What’s Going On Here?

Ride-hailing rivals Uber and Lyft reported first-quarter updates late last week – and despite coronavirus-flavored losses from both, investors gobbled up their shares.

What Does This Mean?

Lyft revved up first with higher quarterly revenue than expected. That was thanks to 3% more riders than the same time last year, even with the current pandemic. And that makes sense given that Lyft operates mainly in the US, which was one of the last major countries to lock down.

Arch-nemesis Uber operates all over the world, so it couldn’t help but report 5% fewer riders last quarter than a year ago. Thankfully for its investors, though, its food business grew by more than 50% delivering takeout to hangry homebound customers.

Why Should I Care?

For markets: Eyes on the prize.
Uber says the worst is over, and that its ride-hailing business has started picking up again. But that hasn’t stopped the company from cutting 14% of its workers and slashing its marketing budget to help trim costs by $1 billion. Lyft, not to be outgunned, announced major cuts of its own – including 17% of its staff. So much for Uber’s ambition of becoming profitable by the end of 2020 then: it now thinks it’ll be profitable months later than promised – but probably before Lyft still, if all goes to plan.

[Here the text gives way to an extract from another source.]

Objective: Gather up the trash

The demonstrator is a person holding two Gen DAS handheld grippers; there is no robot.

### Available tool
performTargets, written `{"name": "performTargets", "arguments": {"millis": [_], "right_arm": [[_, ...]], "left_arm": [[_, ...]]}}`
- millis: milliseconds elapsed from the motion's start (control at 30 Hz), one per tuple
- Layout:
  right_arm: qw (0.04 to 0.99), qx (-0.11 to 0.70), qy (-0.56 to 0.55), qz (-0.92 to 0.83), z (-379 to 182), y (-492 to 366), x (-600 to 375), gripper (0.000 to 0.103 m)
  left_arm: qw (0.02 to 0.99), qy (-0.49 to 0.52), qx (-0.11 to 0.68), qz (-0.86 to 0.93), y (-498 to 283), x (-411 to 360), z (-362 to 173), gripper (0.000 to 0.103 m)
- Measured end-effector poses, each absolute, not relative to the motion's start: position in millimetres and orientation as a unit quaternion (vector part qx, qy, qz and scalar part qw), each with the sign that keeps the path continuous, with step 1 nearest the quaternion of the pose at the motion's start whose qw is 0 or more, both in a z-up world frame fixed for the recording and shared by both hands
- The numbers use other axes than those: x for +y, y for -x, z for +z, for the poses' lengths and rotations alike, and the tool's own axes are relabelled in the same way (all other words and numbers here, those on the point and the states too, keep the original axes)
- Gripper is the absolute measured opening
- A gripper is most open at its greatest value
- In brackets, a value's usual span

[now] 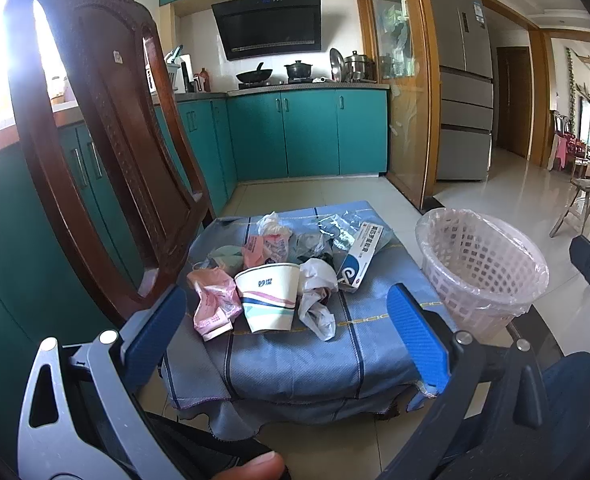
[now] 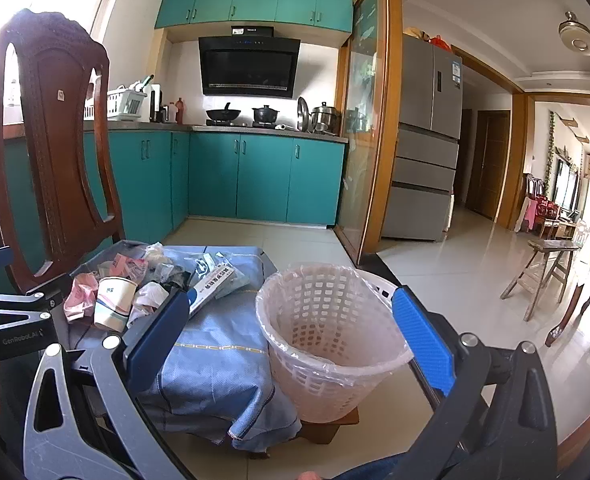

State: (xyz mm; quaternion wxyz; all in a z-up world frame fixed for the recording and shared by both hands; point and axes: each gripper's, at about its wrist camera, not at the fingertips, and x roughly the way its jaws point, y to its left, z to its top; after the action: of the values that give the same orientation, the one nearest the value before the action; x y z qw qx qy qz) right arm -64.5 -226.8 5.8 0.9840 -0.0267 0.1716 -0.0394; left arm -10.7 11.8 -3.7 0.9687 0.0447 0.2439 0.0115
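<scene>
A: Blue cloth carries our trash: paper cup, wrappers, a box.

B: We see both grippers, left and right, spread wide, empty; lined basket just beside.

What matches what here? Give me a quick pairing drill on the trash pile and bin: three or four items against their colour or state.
Items:
1. paper cup
2. waste basket
3. crumpled wrapper
4. long box

Descriptions:
A. pink, left of the cup
B. lined with clear plastic, holds no trash
C. white with blue print, lying at the pile's right edge
D. lying on its side, striped

Pairs: 1-D, 2-B, 3-A, 4-C
</scene>
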Motion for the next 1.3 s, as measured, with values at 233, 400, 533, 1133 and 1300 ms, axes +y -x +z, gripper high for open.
{"name": "performTargets", "arguments": {"millis": [233,400,533,1133,1300], "right_arm": [[0.982,0.183,0.037,-0.034,0,59,-221,0.1],[0.971,0.232,0.044,-0.026,-12,44,-218,0.1],[0.959,0.281,0.015,0.027,-33,27,-219,0.1],[0.892,0.426,-0.035,0.144,-83,-204,-166,0.076],[0.879,0.453,-0.081,0.123,-117,-236,-164,0.076]], "left_arm": [[0.965,-0.044,0.258,0.019,3,16,-14,0.1],[0.96,-0.027,0.279,0.017,-4,31,-31,0.1],[0.947,0.004,0.319,0.027,-12,60,-57,0.1],[0.941,0.053,0.333,0.007,-105,88,-61,0.078],[0.93,0.055,0.363,-0.029,-160,81,-85,0.078]]}}
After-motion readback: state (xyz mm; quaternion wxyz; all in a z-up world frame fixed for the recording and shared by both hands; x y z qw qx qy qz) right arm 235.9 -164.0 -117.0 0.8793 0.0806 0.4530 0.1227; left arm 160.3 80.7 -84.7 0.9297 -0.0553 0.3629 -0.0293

The bigger picture: Uber Black and Lyft Lux for early birds only.
Hot initial public offerings (IPOs) – like those of both ride-hailers last year – captured the interest of new and experienced investors alike. After all, who wouldn’t want to buy a new share of a company they’ve happily experienced first hand? But buyer beware: even if shares have a first-day “pop”, 60% of IPO stocks will be trading below their initial price five years down the line. Or sooner, in the cases of loss-making Uber and Lyft – even if their earliest backers likely pocketed a hefty profit.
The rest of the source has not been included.